Merging CodeRush Templates (via Export and Import)

When a new version of CodeRush is released, it’s quite often the case that there are new templates included with it.

So why when you’ve completed the install, are these templates not always immediately available?

Well put simply, it’s because we don’t want to damage or break any Template customizations that you might have created yourself.

As you are no doubt aware by now, CodeRush is one of the most configurable products on the market. In this spirit, we allow you to add your own Templates or even customise the ones we offer you out of the box. If we were to overwrite these changes each time we installed, we’d upset people pretty quickly.

Since we don’t like to upset people, we choose instead to not overwrite your templates with our own stuff unless you ask us to.

This post is designed to show you how to merge your own custom Templates, with any new ones we might be shipping in a new release.

Step 0 – Always work within a ‘Custom’ folder

Yes there’s a step zero. This isn’t so much a step, rather more of a mind-set for when you’re creating templates of your own. We don’t force you to create templates in any particular way, but we do suggest that when you create new templates, that you do so inside of a new top level folder called ‘Custom’. By placing your Templates in this folder you are creating a single parent for all of your templates which will greatly ease the management of them in situations like merging.

Step 1 - Export your custom TemplatesTemplateContextMenu

  • Open up the Templates options page (Ctrl+Shift+Alt+OEditor\Templates)
  • Right-click the Custom folder (The one you always put your custom templates in) and choose Export Folder. Save the resultant file somewhere safe.
  • Repeat for each language where you have created Templates of your own.

Step 2  - Force CodeRush to rebuild your templates from defaults

  • Choose DevExpress\About
  • Click Settings
  • Dig into the Editor\Templates folder.
  • Delete (or move if you’re feeling more cautious) the files in this folder.
  • Switch back to VS
  • Return to the Templates options page again
    • Note: All of the templates will have been rebuilt from (new) defaults (without your custom templates)

Step 3 – Reimport your Custom Templates

  • Select in turn each language for which you exported a file in step 1.
    • Right-click the template tree and pick Import Templates
    • Select the previously exported file which pertains to your currently selected language.
    • Click Ok and note how the Custom folder returns to the template tree.
  • Repeat for each language

You have now merged the new templates with your own customizations, and are done.

You should be able to see your own custom templates, and any new ones shipped with the most recent version of CodeRush.

4 comment(s)
SimonMartin

Ahh, I'd wondered what had happened to a customisation I'd made to a unit test template.

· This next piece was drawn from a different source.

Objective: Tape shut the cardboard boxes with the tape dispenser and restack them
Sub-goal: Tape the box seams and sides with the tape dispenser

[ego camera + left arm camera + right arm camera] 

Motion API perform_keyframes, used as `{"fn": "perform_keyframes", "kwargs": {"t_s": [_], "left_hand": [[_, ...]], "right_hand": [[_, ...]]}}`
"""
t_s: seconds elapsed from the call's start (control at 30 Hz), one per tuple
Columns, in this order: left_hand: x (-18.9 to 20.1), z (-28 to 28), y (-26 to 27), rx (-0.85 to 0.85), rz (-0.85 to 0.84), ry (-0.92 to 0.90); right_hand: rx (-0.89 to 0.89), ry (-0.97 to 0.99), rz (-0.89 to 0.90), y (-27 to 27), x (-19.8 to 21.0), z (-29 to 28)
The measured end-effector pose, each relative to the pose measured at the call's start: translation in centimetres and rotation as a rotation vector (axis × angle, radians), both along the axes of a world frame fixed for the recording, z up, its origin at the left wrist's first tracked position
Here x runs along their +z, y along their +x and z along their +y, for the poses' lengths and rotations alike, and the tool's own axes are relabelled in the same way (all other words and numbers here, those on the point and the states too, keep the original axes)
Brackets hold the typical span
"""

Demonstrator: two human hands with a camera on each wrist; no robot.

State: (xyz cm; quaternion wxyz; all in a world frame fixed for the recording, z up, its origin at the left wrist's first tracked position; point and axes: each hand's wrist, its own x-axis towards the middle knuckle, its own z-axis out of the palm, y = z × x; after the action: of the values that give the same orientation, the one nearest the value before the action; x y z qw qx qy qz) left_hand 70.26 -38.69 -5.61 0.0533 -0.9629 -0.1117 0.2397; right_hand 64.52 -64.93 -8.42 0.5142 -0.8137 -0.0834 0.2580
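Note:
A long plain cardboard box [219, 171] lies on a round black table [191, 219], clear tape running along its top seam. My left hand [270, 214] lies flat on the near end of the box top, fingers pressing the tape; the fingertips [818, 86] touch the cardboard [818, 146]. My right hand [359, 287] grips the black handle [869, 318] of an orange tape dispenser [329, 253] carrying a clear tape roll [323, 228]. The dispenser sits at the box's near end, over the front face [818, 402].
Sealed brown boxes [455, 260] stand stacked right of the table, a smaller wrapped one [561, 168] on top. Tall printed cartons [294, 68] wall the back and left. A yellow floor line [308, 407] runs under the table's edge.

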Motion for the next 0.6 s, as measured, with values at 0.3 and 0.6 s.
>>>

Is there any way to automate the above process, that's a lot of faffing about in order to keep my templates. I would have thought that the vast majority of people would want to keep their customisations between versions so it ought to be more streamlined than this.

3 December, 2010
Rory Becker - DevExpress

"Automate the above". I assume you mean, backup "custom", rebuild everything else and import custom again.

If you mean exactly this, then I guess a plugin could be written, but there are a lot of places where it could go wrong or be used out of context.

- What if someone were to use the tool without having first ensured their customizations are placed under "custom"?

- What if they have additional customizations to our templates (Like yourself) ?

That said if you think there is a specific process which might ease this process, feel free to suggest it in our Support Center ( http://www.devexpress.com/sc/ ). We're always happy to look at improving our UX :)

As for functionality beyond this: it's worth remembering that this procedure is really targeted at the basic template builder. There are also those that customize our templates.

Any changes that they make would not be saved by this procedure, and these should be backed up or moved to the custom folder before starting.

Importing these back is also more complicated, since you'll have to appreciate where they should be restored to.

3 December, 2010
Rory Becker - DevExpress

"I'd wondered what had happened to a customisation I'd made to a unit test template"

I should reiterate... You have to perform this procedure manually in order to have any changes happen. So your unit test template shouldn't have disappeared / been damaged unless you chose to delete the files without first backing them up.

3 December, 2010
SimonMartin

Yeah, the "custom" area should be retained between versions, the new templates etc should be installed and everything else upgraded - but anything I've done to modify / personalise the product should brought along (as far as possible and then a note to warn me if something couldn't be migrated).

I've seen a few posts, from yourself and others, that recommend creating a "Custom" folder, so would have thought that it would be reasonable to assume many people would be following that advice. However why not have a "Custom" folder created as part of the install and tell people to create their customisations in there, so you're guiding them into 'best practices', of course they'd be free to create whatever makes sense to them, but I would have thought most people will simply go with what's provided. Certainly, if it's made clear that any customisations made in this area will be preserved, I'd argue that 99% of people would simply stick with the "Custom" folder approach.

The template I customised was for unit testing, I wanted [methodname]_[conditionOfTest]_[Results]. I customised the built in template on advice, but it would be better (to my mind) to have my customised template in "Custom" overriding the pre-packaged template (which I think is the principle of open for extension and closed for modification).